Congress can thus repeal it. If it did, the seat of government would no longer get any electors. The rest of D.C. would become a state, and its 700,000 residents would get electors and congressional representation.

Second, the letter notes that Congress has another way to handle the problem. As the letter argues, Congress could simply require that the electors for the seat of government (which would not be a state) must go to the winner of the electoral college vote, rendering those electors meaningless.

The bottom line is that the 23rd Amendment isn’t an obstacle to Congress’ constitutional authority to create this 51st state:

The contention that a constitutional amendment is required to admit the Commonwealth is incorrect. The D.C. Admission Act calls for a proper exercise of Congress’ express authority under the Constitution to admit new states, a power that it has exercised 37 other times since the Constitution was adopted.

The letter argues that the courts likely won’t even hear a legal challenge to this, since it’s a “paradigmatic political question.” It shrewdly quotes an old opinion along these lines from Viet Dinh, a lawyer under President George W. Bush who is now the Fox Corp.’s chief legal officer and a major power player there, so it’ll be interesting to see how Fox covers this.

Opponents make many other arguments against D.C. statehood, which Paul Waldman has debunked at length. Among the silliest is the idea that doing this will benefit Democrats by adding two new senators.

That may be, but as Heather Cox Richardson notes, states have often been added for many reasons, including partisan benefit to the party adding them. And this in no way diminishes the idea that this is the right thing to do because D.C. residents are entitled to representation.

“The normative reason for it is democracy,” the University of Michigan Law School’s Leah Litman, one of the signatories, told me. Litman added that Congress is empowered to add states “to afford representation to United States citizens,” extending to them the blessings of “self-government.”

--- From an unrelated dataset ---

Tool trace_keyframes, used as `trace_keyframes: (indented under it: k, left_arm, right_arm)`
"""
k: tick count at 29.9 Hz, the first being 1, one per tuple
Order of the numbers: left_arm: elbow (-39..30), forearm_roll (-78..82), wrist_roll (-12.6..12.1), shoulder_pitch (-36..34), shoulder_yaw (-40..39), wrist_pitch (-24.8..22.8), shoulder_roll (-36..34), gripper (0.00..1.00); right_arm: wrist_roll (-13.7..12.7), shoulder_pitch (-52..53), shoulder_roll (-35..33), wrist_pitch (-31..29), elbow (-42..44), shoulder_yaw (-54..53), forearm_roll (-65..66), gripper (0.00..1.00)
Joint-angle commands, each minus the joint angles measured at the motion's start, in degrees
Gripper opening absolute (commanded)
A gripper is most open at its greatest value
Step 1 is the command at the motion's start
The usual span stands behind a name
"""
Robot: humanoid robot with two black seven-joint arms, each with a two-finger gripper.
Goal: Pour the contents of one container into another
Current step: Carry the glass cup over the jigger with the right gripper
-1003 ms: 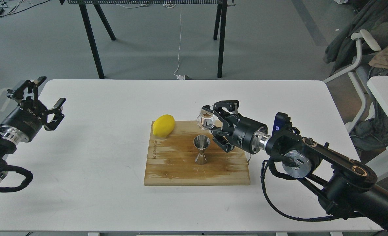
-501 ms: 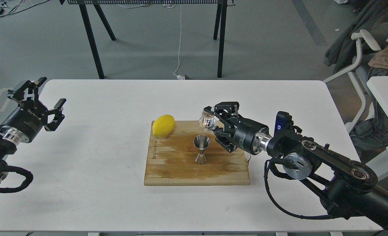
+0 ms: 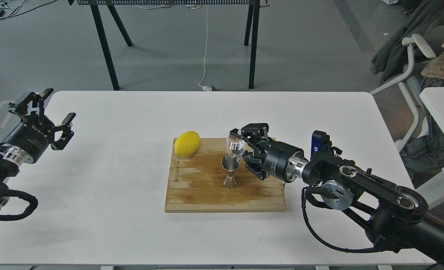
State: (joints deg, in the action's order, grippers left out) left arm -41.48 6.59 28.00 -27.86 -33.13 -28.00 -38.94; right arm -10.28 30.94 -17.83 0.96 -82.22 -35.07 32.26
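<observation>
The shiny steel jigger (image 3: 230,171) stands upright in the middle of a wooden cutting board (image 3: 199,187). My right gripper (image 3: 240,148) is shut on the small clear glass cup (image 3: 235,147), which hangs tilted on its side just above the jigger's mouth, close to its rim; whether they touch I cannot tell. What the cup holds is too small to make out. My left gripper (image 3: 44,112) is open and empty, hovering beyond the table's far left edge.
A yellow lemon (image 3: 187,143) lies on the board's back left corner, a short way left of the cup. The white table (image 3: 113,225) carries the board. Chairs with clothes stand off to the right.
My right gripper has carried the glass cup down and slightly left, from well above the jigger to just over its mouth. The left arm has stayed in place.
</observation>
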Motion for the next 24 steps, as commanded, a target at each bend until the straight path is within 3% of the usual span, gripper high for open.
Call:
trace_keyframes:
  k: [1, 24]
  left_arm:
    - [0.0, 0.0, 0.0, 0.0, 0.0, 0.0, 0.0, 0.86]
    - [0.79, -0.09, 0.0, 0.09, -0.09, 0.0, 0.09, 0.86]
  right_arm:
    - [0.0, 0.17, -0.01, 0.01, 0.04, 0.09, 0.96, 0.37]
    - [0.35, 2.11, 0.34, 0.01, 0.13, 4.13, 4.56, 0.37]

Indeed, that objection itself confirms the real reason Republicans are opposed. It would add representation for a large number of Americans who overwhelmingly vote Democratic (and also happen to be urban and majority-minority).

Whether it’s D.C. statehood, or reforming the filibuster crippling legislative action to address big public problems, or safeguarding voting rights against escalating restrictions on them, Democrats have a tight window for undertaking major rebalancing reforms. And act they must.